There is no wrong decision here, clearly, but I'd incline towards Flavel. _The Character of a Complete Evangelical Pastor, Drawn by Christ_ is quite valuable.


----------



## Backwoods Presbyterian (Jun 5, 2015)

Flavel


----------



## MW (Jun 5, 2015)

Archibald Alexander: “To John Flavel I certainly owe more than to any uninspired author.”


----------



## gkterry (Jun 5, 2015)

Flavel was the first set I bought and one that I always glean helpful insights from even if I only read a page or a paragraph.


----------



## Cymro (Jun 6, 2015)

Flavel for me!


----------



## Reformed Covenanter (Jun 6, 2015)

John Flavel: from a stylistic point of view he is much, much better.


----------



## kodos (Jun 6, 2015)

Another vote for Flavel!


----------



## reaganmarsh (Jun 6, 2015)

Use your best sportscaster voice:

"And for the Puritan report, Flavel has jumped out to an early lead this morning. We'll be checking in on the progress throughout the day. Back to you at the station, Bob."
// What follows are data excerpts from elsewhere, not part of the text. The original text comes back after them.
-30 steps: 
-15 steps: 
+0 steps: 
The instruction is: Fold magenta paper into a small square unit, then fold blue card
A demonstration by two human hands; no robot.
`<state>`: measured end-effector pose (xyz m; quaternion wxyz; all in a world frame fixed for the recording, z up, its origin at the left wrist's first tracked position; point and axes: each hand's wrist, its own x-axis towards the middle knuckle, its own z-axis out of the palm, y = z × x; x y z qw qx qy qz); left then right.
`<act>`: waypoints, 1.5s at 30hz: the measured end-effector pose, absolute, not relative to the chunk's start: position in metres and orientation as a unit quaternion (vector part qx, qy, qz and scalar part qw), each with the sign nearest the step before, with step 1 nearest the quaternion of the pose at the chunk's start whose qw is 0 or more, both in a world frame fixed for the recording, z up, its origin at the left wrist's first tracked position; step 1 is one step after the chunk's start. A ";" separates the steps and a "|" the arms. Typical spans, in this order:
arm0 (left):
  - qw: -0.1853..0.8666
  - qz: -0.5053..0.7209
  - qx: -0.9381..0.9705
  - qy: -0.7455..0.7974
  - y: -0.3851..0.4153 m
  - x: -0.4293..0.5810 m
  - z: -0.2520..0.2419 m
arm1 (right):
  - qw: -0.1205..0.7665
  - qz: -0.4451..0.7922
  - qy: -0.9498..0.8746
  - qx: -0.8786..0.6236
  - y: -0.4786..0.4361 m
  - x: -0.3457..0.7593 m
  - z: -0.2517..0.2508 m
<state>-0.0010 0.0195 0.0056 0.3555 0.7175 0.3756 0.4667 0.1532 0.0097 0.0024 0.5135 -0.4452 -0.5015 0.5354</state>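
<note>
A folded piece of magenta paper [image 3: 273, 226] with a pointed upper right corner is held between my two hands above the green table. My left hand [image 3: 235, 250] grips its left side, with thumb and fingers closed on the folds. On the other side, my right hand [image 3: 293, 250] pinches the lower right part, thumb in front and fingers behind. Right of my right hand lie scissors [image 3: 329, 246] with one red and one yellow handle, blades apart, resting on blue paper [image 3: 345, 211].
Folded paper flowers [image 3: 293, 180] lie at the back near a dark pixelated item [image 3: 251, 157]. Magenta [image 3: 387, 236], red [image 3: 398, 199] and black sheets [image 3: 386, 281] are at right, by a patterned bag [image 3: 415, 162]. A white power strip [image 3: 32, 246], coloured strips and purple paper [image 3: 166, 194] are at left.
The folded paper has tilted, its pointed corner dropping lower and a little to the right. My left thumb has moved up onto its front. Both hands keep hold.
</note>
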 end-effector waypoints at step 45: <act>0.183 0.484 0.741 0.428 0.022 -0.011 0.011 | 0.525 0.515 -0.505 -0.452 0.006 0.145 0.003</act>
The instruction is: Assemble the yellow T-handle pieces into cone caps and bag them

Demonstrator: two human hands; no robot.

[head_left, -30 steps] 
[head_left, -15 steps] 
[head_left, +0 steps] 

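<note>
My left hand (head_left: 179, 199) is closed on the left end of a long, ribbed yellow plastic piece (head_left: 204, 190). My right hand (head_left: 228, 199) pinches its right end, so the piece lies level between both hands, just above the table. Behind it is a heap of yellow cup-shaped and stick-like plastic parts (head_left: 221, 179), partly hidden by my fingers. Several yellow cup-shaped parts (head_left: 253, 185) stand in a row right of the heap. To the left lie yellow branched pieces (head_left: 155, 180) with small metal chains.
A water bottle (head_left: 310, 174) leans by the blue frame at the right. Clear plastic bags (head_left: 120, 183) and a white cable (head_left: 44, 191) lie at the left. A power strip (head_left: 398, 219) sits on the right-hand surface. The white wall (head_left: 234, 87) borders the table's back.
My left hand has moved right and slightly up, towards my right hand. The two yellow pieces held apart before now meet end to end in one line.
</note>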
Thanks, y'all, for the input and advice!


----------



## Wayne (Jun 6, 2015)

"Film at eleven."


(I would have voted for Flavel as well, but knew it would be a landslide)


----------



## reaganmarsh (Jun 6, 2015)

And, Flavel wins this one by a long shot. Ok, I'll start there. Thanks, y'all -- I appreciate your input!


----------



## jamessh1990 (Jun 8, 2015)

Brooks is great but you will get more doctrine from Flavel. That being said Banner of Truth are reprinting the Flavel (it may be already available in the U. S.A.) so I would wait for that edition.


----------



## Logan (Jun 8, 2015)

Wow. I love Brooks but clearly I need to read more Flavel


----------